Aim of the exercise:
Each line in the entries that has the word "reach" has to be copied.

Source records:
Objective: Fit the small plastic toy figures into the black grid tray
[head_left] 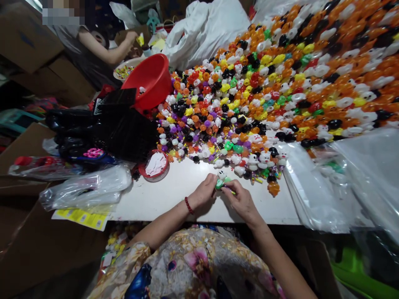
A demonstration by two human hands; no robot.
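Observation:
Above the white table (137,207), my two hands meet near its front edge. My left hand (203,192), with a red bead bracelet (188,205) at the wrist, is closed on a small green-and-white plastic toy (220,182). The white end resembles a little head with dark marks. My right hand (242,201) pinches a thin yellow-and-purple piece (229,190) against the toy's lower side; whether the two are joined I cannot tell. Just beyond my fingers lies a big heap of small plastic toys (230,104) in orange, white, black, yellow, green and purple.
A red basket (159,176) of white paper slips stands left of my hands. Behind it are black plastic bags (121,128) and a red basin (152,81). Clear plastic bags (318,191) lie at right, more plastic packs (90,187) at left. A co-worker's arm (106,50) shows far left.

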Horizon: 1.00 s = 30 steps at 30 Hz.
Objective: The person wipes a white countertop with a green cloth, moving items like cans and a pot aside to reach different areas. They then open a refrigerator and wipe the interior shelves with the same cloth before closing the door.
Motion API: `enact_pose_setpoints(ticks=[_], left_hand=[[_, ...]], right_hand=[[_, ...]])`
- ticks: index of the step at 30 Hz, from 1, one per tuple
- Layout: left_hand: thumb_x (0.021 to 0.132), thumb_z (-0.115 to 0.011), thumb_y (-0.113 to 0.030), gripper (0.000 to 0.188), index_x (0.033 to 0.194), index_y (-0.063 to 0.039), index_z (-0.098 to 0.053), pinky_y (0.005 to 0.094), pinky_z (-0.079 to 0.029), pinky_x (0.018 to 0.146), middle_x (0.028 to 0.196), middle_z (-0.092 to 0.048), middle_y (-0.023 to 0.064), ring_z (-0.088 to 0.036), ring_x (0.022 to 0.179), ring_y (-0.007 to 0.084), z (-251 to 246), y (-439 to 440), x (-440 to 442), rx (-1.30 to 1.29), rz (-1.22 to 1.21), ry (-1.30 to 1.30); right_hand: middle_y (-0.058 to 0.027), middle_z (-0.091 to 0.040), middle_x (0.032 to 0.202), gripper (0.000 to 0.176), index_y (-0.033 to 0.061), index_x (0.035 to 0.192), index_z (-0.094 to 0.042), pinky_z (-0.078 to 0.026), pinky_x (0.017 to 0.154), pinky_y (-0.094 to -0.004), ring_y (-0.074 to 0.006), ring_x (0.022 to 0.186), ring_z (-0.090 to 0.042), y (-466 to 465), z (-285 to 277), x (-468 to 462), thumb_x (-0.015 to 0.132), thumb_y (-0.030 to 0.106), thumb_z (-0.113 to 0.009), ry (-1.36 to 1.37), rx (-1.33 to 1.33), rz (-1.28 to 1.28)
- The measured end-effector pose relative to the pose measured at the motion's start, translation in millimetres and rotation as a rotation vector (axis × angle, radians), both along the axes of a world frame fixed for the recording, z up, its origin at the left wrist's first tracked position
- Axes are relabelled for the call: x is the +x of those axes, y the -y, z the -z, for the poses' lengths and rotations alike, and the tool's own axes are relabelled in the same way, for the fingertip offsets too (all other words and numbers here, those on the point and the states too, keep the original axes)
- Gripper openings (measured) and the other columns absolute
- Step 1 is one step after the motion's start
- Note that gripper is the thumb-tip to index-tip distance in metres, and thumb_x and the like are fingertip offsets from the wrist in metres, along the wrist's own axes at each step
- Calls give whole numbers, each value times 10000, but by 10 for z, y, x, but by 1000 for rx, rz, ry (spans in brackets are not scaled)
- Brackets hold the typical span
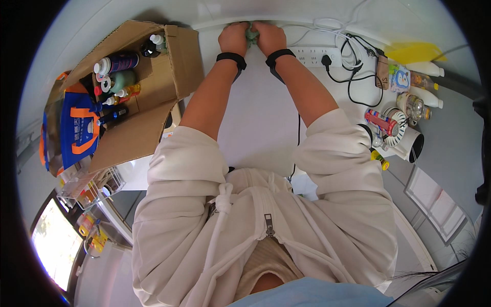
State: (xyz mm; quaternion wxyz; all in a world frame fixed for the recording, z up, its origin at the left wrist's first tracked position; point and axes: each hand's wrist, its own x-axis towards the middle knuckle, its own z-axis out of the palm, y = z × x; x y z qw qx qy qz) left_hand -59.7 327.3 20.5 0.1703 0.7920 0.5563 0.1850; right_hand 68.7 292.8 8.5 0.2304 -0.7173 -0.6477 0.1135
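At the far edge of a white tabletop (257, 111), against the wall, my left hand (233, 38) and my right hand (271, 39) grip a small crumpled green cloth (252, 35) between them. Both arms are stretched out straight ahead. Most of the cloth is hidden by my curled fingers. A black band circles each wrist. Nearest my right hand is a white power strip (312, 56) with a black plug (326, 60) in it. To the left of my left hand stands an open cardboard box (187, 61) holding several bottles.
A blue bag with orange handles (79, 126) sits beside the box. Coiled white cables (347, 28) and a black cord (351, 80) lie at the right. Beyond them are a red-and-blue can (381, 122), glass jars (412, 105) and white bottles (425, 69). A clear organizer (92, 188) is at lower left.
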Motion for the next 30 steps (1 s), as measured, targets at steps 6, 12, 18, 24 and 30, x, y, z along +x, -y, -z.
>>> enact_pose_setpoints(ticks=[6, 12, 18, 24, 30], left_hand=[[865, -522, -136, 282, 1053, -171, -730, 433, -512, 836, 1035, -703, 111, -651, 953, 336, -26, -12, 22, -48, -27, -14], [853, -567, -147, 189, 947, -150, -732, 428, -536, 785, 972, -702, 118, -667, 911, 325, 6, -13, -14, 5, -4, 33], [842, -541, -122, 227, 986, -146, -715, 425, -521, 814, 985, -703, 122, -655, 932, 339, 26, 51, -73, -87, 54, -28], [838, -558, -127, 202, 969, -127, -712, 418, -523, 804, 967, -702, 126, -659, 915, 337, -27, 409, -218, -123, 78, -51], [833, -547, -117, 198, 944, -104, -710, 418, -519, 789, 955, -697, 133, -657, 897, 339, -65, 850, -393, -154, 99, 11]], right_hand=[[-110, -702, 874, 252, 148, 944, -671, -527, 713, -459, -354, 835, -656, -10, -74, -10, 743, 1, -635, 34, 31, -17], [-113, -699, 873, 227, 136, 928, -662, -528, 706, -458, -347, 831, -655, -3, -149, -25, 745, 4, -634, 65, -31, -55], [-113, -697, 869, 190, 131, 911, -669, -530, 710, -449, -343, 835, -658, 149, -101, -43, 761, 23, -624, 47, -14, -85], [-112, -701, 895, 176, 151, 931, -687, -537, 742, -440, -331, 858, -668, 524, -163, -154, 813, 55, -599, 65, -83, -109], [-127, -690, 856, 168, 131, 877, -667, -515, 706, -455, -344, 826, -655, 979, -190, -312, 769, 27, -591, 29, -70, -108]])
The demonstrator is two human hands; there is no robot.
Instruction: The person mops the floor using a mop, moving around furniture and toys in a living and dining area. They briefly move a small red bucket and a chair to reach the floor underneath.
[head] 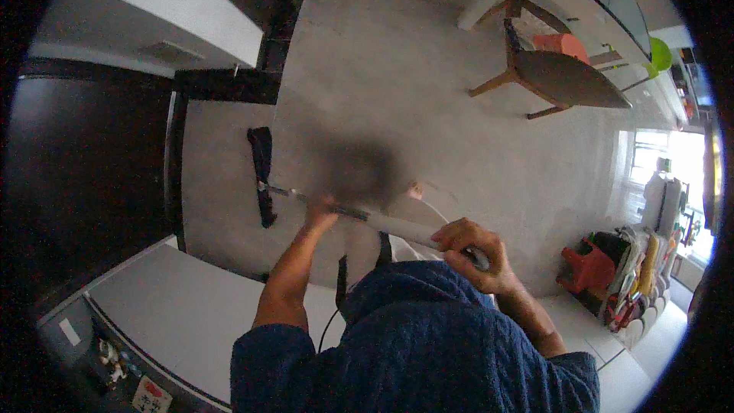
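Observation:
A long-handled floor cleaner, seemingly a stick vacuum or mop [401, 227], lies across the view in front of my body. My right hand [473, 252] is closed around its thick grey handle end. Farther along, my left hand [322, 212] grips the thinner dark part of the pole. At the far left end of the pole, a wide black floor head [261, 178] rests on the grey floor. A dark blurred spot covers the middle of the view and hides part of the floor beside my left hand.
A wooden chair [565, 77] stands at the upper right beside a table, with an orange-red thing near its seat. A red plastic stool [590, 264] and piled household items are at the right. A dark door [92, 166] and a white cabinet [189, 310] are on the left.

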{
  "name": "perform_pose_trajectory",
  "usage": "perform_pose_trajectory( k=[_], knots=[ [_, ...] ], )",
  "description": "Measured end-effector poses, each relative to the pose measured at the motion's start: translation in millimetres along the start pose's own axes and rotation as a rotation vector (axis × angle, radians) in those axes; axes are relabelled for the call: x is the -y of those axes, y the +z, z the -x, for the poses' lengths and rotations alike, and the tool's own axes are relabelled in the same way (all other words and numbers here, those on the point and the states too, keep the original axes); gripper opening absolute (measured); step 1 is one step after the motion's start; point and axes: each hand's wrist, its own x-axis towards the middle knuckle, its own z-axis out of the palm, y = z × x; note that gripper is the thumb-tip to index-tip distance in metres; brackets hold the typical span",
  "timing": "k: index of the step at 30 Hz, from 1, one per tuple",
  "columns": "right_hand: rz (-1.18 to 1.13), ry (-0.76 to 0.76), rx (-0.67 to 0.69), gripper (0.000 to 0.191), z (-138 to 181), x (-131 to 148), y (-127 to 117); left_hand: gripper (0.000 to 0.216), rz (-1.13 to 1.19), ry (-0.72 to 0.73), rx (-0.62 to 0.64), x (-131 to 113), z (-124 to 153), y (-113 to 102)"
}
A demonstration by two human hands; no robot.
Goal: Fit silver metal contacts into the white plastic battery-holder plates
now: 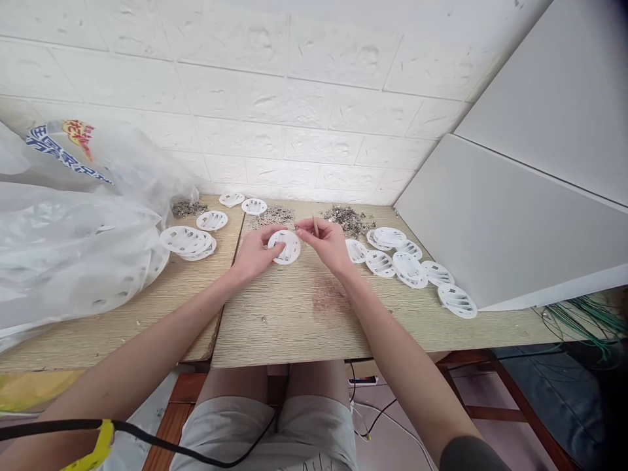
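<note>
My left hand (258,254) is closed on a round white plastic disc (290,252) with slots in its face. The thumb lies across the face and the fingers are behind the rim. At the disc's upper right, my right hand (326,242) is closed, thumb and forefinger pinched together. A short, thin wooden stick (315,226) stands up from its fingers. Any small part in the pinch is too tiny to make out. Just beyond the hands lie a pile of small silvery metal pieces (275,216) and a darker metal pile (349,219).
Several similar discs lie right (380,263) and left (185,240) on the wooden table (289,327). A large plastic bag (73,242) fills the left side. White brick wall (314,98) closes the back; a grey-white panel (530,229) leans right. Green wires (583,320) lie far right.
</note>
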Motion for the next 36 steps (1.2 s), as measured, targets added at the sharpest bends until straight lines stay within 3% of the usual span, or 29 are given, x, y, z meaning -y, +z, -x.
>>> perform_pose_trajectory(
  k=[7, 14, 20, 36],
  knots=[
    [0.365, -0.174, 0.035, 0.013, 2.0, -1.6, 1.5, 0.036, 0.251, -0.125, 0.044, 1.8, -0.1, 6.6],
    [0.495, -0.152, 0.039, 0.010, 2.2, 0.5, 4.3, 0.037, 0.344, -0.221, 0.037, -3.4, 2.4, 9.4],
    [0.403, -0.088, 0.058, 0.005, 2.0, 2.6, 4.9, 0.039, 0.371, -0.247, -0.018, -1.7, 0.8, 8.9],
    [0.368, -0.035, 0.115, 0.006, 1.1, -0.8, 4.7, 0.035, 0.391, -0.280, 0.003, -1.0, 0.3, 8.0]
  ],
)
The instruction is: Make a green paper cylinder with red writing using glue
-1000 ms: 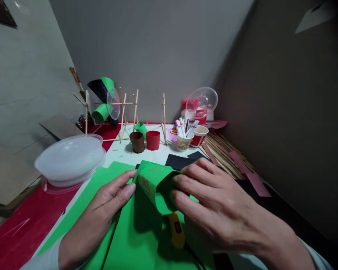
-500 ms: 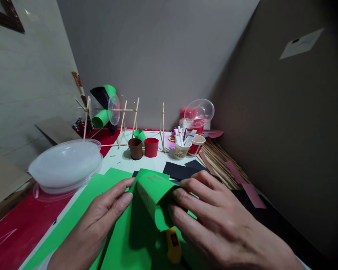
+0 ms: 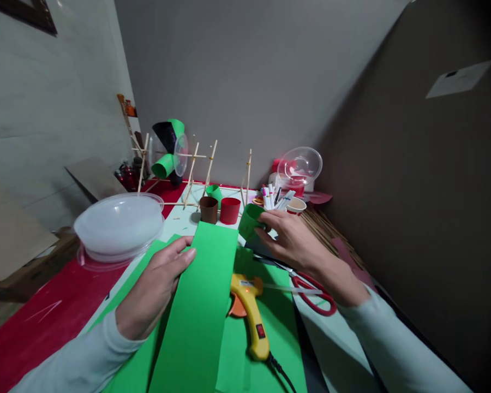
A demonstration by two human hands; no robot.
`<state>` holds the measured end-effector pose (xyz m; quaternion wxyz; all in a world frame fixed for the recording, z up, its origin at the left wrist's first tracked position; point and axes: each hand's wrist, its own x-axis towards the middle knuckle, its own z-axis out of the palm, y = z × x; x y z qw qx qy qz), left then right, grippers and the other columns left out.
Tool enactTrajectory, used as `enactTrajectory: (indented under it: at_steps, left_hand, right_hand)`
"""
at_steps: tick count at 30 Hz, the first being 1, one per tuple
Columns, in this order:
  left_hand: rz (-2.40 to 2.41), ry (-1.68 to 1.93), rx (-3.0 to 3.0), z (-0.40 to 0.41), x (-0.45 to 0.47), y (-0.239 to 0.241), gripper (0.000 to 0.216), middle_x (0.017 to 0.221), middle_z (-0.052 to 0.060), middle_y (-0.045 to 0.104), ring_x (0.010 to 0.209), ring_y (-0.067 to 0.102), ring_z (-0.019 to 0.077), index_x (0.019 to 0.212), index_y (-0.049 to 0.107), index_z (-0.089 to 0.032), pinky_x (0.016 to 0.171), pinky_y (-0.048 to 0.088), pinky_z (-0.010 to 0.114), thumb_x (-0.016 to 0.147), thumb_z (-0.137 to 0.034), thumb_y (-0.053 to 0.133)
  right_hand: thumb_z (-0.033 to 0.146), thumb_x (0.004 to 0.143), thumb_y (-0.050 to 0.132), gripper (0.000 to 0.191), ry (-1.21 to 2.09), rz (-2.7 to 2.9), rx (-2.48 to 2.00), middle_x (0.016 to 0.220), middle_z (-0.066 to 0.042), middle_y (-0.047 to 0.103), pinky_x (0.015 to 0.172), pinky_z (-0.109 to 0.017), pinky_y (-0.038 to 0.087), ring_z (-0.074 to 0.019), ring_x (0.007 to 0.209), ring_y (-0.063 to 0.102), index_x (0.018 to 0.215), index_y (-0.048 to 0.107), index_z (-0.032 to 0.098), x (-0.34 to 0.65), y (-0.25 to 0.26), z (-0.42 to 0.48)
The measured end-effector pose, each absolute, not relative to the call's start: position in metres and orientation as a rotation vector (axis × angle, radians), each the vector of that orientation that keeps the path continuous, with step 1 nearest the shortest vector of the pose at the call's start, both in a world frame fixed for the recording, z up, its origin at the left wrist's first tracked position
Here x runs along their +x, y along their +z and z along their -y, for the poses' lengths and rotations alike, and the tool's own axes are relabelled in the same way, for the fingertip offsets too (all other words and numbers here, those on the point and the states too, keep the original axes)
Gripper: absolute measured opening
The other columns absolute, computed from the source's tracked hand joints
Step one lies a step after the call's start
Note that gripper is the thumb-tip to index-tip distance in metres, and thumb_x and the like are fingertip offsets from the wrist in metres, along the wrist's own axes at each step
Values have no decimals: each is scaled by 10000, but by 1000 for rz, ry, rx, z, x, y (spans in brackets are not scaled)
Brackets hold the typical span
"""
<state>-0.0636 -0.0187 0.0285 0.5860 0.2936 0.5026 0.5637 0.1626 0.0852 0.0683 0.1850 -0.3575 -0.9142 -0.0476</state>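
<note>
My left hand (image 3: 155, 286) lies flat with fingers stretched out on the left edge of a long green paper strip (image 3: 200, 305). My right hand (image 3: 288, 240) is further back, its fingers closed round a small green paper cup (image 3: 249, 221). A yellow glue gun (image 3: 251, 314) lies on green sheets between my arms, nozzle pointing left. Red-handled scissors (image 3: 313, 292) lie beside my right wrist.
A brown paper cup (image 3: 208, 209) and a red paper cup (image 3: 229, 210) stand behind the strip. Stacked clear plastic bowls (image 3: 120, 224) sit at left. A stick frame (image 3: 207, 169), a cup of markers (image 3: 276, 199) and bamboo sticks (image 3: 321, 224) fill the back.
The rolled green paper left the strip: my right hand moved back and up with it as a small cup. The strip now lies flat, and the glue gun and scissors are uncovered.
</note>
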Motion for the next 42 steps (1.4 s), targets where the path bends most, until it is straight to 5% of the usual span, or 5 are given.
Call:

Solution:
Objective: The person wipes a white countertop with a green cloth, moving items like cans and a pot aside to reach different areas. They then open a refrigerator and wipe the interior shelves with the same cloth before closing the door.
Instruction: The person mops the floor using a mop, moving around furniture and toys in a living and dining area. They briefly move a small red bucket and a chair to reach the floor underneath.

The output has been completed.